§ **TASK INSTRUCTIONS**:
Once the records have been read, set every one down as it stands.

EXTRACTED INFORMATION Start Marker

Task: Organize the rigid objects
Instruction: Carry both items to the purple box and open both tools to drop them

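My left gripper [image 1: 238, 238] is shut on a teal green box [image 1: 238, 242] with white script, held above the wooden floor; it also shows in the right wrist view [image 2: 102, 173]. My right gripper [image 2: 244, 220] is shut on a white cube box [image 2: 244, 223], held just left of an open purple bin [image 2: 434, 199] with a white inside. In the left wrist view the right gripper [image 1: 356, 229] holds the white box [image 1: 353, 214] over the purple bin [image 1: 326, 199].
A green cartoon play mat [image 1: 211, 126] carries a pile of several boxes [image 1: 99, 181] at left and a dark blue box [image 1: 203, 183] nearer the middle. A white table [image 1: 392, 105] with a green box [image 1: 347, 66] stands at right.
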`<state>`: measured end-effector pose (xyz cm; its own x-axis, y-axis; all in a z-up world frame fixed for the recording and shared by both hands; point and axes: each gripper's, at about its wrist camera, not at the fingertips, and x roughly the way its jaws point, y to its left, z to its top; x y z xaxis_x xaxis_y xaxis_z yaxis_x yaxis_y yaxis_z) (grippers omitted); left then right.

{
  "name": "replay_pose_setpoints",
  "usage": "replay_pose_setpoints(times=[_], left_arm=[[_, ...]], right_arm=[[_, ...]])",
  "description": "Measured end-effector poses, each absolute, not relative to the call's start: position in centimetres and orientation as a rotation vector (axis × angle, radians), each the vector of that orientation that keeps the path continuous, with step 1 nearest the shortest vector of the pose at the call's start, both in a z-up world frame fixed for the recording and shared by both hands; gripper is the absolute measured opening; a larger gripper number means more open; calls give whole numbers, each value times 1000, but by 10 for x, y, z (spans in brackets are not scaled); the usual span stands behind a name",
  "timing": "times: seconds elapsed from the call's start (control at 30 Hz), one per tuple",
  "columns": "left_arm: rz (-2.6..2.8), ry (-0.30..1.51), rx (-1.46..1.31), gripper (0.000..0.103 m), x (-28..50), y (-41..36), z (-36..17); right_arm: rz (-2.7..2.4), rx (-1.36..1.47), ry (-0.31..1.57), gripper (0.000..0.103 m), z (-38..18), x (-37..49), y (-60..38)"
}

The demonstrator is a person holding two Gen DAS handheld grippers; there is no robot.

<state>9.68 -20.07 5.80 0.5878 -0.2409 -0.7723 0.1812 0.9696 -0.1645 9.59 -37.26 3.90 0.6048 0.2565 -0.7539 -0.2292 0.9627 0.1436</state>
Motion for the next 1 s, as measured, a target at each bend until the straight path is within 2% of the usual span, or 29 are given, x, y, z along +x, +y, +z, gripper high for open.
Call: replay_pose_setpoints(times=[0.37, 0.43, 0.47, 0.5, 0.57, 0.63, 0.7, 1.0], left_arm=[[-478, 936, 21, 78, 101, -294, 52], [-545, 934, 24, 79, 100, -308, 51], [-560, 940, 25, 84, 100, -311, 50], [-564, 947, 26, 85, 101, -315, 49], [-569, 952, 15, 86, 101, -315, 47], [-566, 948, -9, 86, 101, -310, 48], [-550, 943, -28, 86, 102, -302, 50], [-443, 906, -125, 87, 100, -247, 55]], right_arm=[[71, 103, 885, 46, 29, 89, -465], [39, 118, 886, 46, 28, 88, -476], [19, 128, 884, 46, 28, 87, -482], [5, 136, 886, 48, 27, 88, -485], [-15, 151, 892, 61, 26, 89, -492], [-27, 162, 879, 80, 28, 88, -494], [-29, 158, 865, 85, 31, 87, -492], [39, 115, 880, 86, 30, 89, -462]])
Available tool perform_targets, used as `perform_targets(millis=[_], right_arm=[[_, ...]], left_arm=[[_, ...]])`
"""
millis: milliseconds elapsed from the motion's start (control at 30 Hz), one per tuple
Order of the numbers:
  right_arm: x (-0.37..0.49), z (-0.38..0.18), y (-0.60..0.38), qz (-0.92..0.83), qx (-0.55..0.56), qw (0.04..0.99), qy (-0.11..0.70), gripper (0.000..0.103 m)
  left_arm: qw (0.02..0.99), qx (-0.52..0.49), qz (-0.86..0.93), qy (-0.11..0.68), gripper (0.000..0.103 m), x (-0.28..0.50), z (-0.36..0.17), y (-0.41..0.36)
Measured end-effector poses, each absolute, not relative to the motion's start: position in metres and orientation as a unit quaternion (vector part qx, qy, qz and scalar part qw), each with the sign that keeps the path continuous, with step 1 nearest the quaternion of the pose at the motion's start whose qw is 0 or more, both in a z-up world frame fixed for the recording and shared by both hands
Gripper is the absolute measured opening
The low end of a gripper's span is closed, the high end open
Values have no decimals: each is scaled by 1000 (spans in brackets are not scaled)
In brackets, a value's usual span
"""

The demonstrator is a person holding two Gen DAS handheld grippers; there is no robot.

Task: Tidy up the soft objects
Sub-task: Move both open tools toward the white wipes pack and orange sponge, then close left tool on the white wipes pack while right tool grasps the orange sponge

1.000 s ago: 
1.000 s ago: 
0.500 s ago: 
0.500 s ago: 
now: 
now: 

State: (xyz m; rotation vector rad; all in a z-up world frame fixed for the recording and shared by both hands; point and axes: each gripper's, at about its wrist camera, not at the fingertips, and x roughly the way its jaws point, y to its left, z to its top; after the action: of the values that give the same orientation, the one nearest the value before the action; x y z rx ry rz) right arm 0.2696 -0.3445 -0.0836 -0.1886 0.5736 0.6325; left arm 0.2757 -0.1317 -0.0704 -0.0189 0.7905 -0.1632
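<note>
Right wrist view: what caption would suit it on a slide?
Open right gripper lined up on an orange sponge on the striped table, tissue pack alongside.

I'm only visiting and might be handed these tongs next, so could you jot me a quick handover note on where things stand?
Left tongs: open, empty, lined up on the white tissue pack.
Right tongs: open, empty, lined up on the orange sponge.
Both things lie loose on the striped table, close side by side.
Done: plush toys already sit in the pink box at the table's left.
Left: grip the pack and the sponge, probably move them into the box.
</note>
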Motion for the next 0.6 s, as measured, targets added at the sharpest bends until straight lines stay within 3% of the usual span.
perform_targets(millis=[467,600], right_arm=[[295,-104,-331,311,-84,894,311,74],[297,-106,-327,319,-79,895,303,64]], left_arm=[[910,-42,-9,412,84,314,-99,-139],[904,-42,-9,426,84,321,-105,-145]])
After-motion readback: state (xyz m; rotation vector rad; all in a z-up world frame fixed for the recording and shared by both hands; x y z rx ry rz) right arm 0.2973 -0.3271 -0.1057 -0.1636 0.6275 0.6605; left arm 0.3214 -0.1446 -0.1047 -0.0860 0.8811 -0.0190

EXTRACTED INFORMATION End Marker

§ **ANSWER BOX**:
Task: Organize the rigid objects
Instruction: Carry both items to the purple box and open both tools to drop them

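My left gripper [image 1: 238, 238] is shut on a teal green box [image 1: 238, 242] with white script, held above the wooden floor; it also shows in the right wrist view [image 2: 102, 173]. My right gripper [image 2: 244, 220] is shut on a white cube box [image 2: 244, 223], held just left of an open purple bin [image 2: 434, 199] with a white inside. In the left wrist view the right gripper [image 1: 356, 229] holds the white box [image 1: 353, 214] over the purple bin [image 1: 326, 199].
A green cartoon play mat [image 1: 211, 126] carries a pile of several boxes [image 1: 99, 181] at left and a dark blue box [image 1: 203, 183] nearer the middle. A white table [image 1: 392, 105] with a green box [image 1: 347, 66] stands at right.
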`<state>`: measured end-effector pose (xyz cm; its own x-axis, y-axis; all in a z-up world frame fixed for the recording and shared by both hands; point and axes: each gripper's, at about its wrist camera, not at the fingertips, and x roughly the way its jaws point, y to its left, z to its top; x y z xaxis_x xaxis_y xaxis_z yaxis_x yaxis_y yaxis_z) (grippers omitted); left then right.

{
  "name": "replay_pose_setpoints",
  "usage": "replay_pose_setpoints(times=[_], left_arm=[[_, ...]], right_arm=[[_, ...]])",
  "description": "Measured end-effector poses, each absolute, not relative to the call's start: position in centimetres and orientation as a rotation vector (axis × angle, radians), each the vector of that orientation that keeps the path continuous, with step 1 nearest the shortest vector of the pose at the call's start, both in a z-up world frame fixed for the recording and shared by both hands; gripper is the absolute measured opening; a larger gripper number means more open; calls give whole numbers, each value times 1000, but by 10 for x, y, z (spans in brackets are not scaled); the usual span stands behind a name",
  "timing": "times: seconds elapsed from the call's start (control at 30 Hz), one per tuple",
  "columns": "left_arm: rz (-2.6..2.8), ry (-0.30..1.51), rx (-1.46..1.31), gripper (0.000..0.103 m), x (-28..50), y (-41..36), z (-36..17); right_arm: rz (-2.7..2.4), rx (-1.36..1.47), ry (-0.31..1.57), gripper (0.000..0.103 m), z (-38..18), x (-37..49), y (-60..38)"
}

The demonstrator is a person holding two Gen DAS handheld grippers; there is no robot.

<state>9.68 -20.07 5.80 0.5878 -0.2409 -0.7723 0.1812 0.9696 -0.1645 9.59 -37.26 3.90 0.6048 0.2565 -0.7539 -0.2292 0.9627 0.1436</state>
Motion for the next 1 s, as measured, a target at each bend until the straight path is within 2% of the usual span, or 29 are given, x, y, z along +x, +y, +z, gripper high for open.
Call: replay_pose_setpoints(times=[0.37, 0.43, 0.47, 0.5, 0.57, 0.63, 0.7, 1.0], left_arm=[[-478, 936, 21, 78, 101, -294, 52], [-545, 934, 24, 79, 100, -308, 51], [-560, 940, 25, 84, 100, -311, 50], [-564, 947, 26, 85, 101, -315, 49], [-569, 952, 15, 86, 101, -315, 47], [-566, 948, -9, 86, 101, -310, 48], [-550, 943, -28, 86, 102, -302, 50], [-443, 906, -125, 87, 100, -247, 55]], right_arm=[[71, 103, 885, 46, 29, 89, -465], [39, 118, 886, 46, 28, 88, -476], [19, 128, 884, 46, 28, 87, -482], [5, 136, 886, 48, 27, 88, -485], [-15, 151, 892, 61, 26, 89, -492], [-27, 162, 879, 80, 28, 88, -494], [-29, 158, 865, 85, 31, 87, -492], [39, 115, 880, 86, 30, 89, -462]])
Available tool perform_targets, used as `perform_targets(millis=[_], right_arm=[[_, ...]], left_arm=[[_, ...]])`
"""
millis: milliseconds elapsed from the motion's start (control at 30 Hz), one per tuple
Order of the numbers:
  right_arm: x (-0.37..0.49), z (-0.38..0.18), y (-0.60..0.38), qz (-0.92..0.83), qx (-0.55..0.56), qw (0.04..0.99), qy (-0.11..0.70), gripper (0.000..0.103 m)
  left_arm: qw (0.02..0.99), qx (-0.52..0.49), qz (-0.86..0.93), qy (-0.11..0.68), gripper (0.000..0.103 m), x (-0.28..0.50), z (-0.36..0.17), y (-0.41..0.36)
Measured end-effector poses, each absolute, not relative to the motion's start: position in metres and orientation as a unit quaternion (vector part qx, qy, qz and scalar part qw), each with the sign that keeps the path continuous, with step 1 nearest the quaternion of the pose at the motion's start whose qw is 0 or more, both in a z-up world frame fixed for the recording and shared by both hands
Gripper is the absolute measured opening
The low end of a gripper's span is closed, the high end open
Values have no decimals: each is scaled by 1000 (spans in brackets are not scaled)
In brackets, a value's usual span
"""

The demonstrator is a person holding two Gen DAS handheld grippers; there is no robot.

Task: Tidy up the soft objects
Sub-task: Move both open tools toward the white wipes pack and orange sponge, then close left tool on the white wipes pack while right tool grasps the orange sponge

1.000 s ago: 
1.000 s ago: 
0.500 s ago: 
0.500 s ago: 
now: 
now: 

State: (xyz m; rotation vector rad; all in a z-up world frame fixed for the recording and shared by both hands; point and axes: each gripper's, at about its wrist camera, not at the fingertips, and x roughly the way its jaws point, y to its left, z to its top; after the action: of the values that give the same orientation, the one nearest the value before the action; x y z rx ry rz) right arm 0.2696 -0.3445 -0.0836 -0.1886 0.5736 0.6325; left arm 0.2757 -0.1317 -0.0704 -0.0189 0.7905 -0.1632
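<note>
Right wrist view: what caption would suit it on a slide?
Open right gripper lined up on an orange sponge on the striped table, tissue pack alongside.

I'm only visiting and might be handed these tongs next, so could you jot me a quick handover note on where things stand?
Left tongs: open, empty, lined up on the white tissue pack.
Right tongs: open, empty, lined up on the orange sponge.
Both things lie loose on the striped table, close side by side.
Done: plush toys already sit in the pink box at the table's left.
Left: grip the pack and the sponge, probably move them into the box.
</note>
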Motion for the next 0.6 s, as measured, targets added at the sharpest bends until straight lines stay within 3% of the usual span.
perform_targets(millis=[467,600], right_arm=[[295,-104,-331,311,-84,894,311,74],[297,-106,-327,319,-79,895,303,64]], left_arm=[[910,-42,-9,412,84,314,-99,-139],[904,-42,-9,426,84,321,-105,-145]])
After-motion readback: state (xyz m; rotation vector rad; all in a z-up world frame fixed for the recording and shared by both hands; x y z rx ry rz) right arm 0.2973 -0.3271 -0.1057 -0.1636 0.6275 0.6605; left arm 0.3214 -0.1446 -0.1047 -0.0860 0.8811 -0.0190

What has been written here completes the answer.